> _WHAT TO PRODUCE_
Starting at the line with "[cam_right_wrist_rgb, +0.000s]" in it, reproduce each line below through the last one, exactly, and include nothing else.

Entries taken from a collection
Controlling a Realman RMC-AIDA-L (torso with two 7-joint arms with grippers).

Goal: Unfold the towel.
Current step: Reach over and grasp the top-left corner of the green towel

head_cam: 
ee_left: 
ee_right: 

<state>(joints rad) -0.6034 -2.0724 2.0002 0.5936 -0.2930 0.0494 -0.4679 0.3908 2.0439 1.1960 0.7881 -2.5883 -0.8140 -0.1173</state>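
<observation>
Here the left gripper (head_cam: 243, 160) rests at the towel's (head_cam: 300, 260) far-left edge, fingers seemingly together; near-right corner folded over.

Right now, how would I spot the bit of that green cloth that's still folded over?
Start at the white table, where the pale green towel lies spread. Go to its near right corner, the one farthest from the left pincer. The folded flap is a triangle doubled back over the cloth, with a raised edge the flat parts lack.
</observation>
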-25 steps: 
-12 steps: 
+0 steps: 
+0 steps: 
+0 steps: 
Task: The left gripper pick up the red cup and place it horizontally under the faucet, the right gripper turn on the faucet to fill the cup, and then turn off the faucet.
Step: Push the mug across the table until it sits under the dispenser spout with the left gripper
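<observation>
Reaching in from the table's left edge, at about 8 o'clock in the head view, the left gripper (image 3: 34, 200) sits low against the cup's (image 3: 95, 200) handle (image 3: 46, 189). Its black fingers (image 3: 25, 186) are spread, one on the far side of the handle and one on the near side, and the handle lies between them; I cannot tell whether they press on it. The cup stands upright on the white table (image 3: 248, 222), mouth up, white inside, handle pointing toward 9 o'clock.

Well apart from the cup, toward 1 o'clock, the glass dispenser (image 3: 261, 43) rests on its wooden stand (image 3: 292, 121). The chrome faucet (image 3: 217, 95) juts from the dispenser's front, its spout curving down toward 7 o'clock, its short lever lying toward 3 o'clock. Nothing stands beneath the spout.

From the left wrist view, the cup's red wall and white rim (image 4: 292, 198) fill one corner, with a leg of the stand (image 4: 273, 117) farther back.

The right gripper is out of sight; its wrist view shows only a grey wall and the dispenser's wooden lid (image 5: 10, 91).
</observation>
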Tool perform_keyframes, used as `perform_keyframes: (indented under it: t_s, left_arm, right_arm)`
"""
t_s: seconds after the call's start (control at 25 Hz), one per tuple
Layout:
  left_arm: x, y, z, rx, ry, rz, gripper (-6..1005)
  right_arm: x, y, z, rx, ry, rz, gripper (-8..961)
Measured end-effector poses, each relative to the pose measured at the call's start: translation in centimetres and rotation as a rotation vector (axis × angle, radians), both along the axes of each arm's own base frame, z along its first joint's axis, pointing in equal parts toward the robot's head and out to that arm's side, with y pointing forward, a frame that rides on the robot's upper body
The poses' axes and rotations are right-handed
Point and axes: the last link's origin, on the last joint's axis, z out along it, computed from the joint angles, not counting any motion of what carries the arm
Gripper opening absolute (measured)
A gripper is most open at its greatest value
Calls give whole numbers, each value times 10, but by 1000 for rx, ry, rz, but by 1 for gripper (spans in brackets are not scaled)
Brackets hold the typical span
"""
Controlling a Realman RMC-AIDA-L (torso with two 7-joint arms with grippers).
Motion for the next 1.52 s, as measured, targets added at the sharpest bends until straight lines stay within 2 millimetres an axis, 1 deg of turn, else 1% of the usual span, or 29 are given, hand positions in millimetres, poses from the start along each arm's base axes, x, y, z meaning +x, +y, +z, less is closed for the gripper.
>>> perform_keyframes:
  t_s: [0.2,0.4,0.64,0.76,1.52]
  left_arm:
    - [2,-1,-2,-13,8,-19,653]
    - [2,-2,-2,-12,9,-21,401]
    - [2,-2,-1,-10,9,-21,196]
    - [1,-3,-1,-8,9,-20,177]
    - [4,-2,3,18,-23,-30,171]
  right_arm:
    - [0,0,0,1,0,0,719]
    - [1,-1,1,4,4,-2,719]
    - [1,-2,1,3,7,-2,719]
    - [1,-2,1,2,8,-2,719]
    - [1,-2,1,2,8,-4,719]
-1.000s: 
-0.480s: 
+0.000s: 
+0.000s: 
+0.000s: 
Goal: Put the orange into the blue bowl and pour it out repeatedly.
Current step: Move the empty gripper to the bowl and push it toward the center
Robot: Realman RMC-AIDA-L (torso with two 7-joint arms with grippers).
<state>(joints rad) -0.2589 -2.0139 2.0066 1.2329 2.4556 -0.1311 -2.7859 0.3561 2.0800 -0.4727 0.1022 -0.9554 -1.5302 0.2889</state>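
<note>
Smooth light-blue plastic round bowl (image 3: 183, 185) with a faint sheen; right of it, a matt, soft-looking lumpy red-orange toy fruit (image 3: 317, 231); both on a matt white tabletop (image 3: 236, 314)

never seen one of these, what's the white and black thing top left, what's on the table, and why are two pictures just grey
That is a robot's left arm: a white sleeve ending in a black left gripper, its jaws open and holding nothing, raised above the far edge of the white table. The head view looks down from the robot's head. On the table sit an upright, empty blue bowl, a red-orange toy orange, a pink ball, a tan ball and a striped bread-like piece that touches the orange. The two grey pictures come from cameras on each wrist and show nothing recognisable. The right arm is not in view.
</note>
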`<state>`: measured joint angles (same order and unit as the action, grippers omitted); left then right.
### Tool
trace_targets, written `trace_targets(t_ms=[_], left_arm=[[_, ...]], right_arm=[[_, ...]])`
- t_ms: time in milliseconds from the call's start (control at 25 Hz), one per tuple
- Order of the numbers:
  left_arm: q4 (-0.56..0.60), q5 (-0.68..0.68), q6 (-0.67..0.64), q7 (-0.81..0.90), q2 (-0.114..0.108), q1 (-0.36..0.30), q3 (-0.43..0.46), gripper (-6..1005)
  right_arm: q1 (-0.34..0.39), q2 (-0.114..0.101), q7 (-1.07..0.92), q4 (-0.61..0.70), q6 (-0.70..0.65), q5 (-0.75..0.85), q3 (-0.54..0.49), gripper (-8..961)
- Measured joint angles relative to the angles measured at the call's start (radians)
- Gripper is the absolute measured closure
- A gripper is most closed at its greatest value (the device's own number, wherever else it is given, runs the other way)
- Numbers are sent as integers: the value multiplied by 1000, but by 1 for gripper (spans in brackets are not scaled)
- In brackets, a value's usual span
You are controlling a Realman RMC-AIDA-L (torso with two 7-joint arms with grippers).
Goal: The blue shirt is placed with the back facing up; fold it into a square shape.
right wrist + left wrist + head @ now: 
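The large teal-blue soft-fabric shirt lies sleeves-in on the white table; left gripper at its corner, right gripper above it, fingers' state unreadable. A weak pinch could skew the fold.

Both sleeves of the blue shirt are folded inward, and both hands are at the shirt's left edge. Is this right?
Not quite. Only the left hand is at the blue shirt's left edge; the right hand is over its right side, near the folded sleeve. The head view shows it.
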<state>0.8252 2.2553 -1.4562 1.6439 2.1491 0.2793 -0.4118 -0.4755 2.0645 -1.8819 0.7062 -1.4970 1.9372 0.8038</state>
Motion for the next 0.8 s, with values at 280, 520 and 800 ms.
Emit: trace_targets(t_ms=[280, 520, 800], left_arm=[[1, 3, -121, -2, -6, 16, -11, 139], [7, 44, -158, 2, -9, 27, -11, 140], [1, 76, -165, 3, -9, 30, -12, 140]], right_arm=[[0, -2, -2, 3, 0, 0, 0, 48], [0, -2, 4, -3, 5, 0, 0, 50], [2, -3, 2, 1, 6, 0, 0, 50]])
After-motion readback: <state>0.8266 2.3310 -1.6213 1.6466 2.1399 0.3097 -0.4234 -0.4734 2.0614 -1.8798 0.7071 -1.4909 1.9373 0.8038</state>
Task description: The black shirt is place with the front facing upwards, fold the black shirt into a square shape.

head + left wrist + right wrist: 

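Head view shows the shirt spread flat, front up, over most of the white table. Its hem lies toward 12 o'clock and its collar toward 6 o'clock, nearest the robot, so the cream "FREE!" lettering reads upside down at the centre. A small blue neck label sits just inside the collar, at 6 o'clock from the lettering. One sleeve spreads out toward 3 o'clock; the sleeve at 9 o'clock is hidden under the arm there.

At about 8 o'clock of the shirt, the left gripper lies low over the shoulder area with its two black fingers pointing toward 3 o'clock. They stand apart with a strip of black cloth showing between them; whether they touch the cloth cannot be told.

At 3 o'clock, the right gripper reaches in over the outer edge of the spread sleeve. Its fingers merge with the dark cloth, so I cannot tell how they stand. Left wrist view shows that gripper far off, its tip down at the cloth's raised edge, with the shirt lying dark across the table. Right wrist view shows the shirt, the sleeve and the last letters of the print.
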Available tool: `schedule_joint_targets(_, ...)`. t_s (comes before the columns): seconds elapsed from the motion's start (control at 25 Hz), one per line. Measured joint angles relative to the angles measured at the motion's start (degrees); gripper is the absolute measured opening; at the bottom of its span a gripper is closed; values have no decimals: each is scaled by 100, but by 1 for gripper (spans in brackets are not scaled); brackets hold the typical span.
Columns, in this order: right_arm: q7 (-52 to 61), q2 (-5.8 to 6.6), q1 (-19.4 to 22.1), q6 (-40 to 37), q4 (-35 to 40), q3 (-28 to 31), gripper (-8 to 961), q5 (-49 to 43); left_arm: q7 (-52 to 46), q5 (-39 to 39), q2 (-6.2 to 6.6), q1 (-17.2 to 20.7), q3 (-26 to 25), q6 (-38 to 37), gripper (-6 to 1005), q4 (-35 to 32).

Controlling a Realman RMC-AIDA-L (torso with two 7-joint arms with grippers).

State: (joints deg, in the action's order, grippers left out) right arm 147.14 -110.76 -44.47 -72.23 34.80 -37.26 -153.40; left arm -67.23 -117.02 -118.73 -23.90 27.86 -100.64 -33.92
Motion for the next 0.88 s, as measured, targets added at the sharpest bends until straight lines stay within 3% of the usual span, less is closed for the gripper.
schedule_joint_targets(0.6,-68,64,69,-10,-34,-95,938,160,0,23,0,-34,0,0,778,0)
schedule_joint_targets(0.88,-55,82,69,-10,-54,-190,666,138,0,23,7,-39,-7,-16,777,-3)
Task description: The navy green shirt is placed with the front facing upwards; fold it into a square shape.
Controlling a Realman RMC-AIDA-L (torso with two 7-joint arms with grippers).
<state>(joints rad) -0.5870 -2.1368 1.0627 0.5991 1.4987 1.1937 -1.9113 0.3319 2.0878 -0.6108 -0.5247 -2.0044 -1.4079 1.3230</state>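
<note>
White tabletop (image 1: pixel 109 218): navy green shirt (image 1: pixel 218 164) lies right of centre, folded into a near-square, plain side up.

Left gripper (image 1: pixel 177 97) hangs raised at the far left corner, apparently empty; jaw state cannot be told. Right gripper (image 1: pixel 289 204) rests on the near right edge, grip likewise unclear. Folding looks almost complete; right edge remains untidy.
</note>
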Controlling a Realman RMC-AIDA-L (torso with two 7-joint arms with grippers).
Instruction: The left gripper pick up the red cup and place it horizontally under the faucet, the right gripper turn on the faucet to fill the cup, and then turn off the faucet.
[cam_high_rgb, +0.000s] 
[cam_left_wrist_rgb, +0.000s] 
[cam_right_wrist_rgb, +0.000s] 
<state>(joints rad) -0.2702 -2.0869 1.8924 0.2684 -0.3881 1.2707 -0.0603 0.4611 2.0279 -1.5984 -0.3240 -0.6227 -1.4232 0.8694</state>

> _REPLY_
[cam_right_wrist_rgb, +0.000s] 
<state>(joints rad) -0.2702 -2.0869 1.8924 0.2684 -0.3881 1.2707 -0.0603 0.4611 2.0279 -1.5984 -0.3240 -0.6227 -1.4232 0.8694</state>

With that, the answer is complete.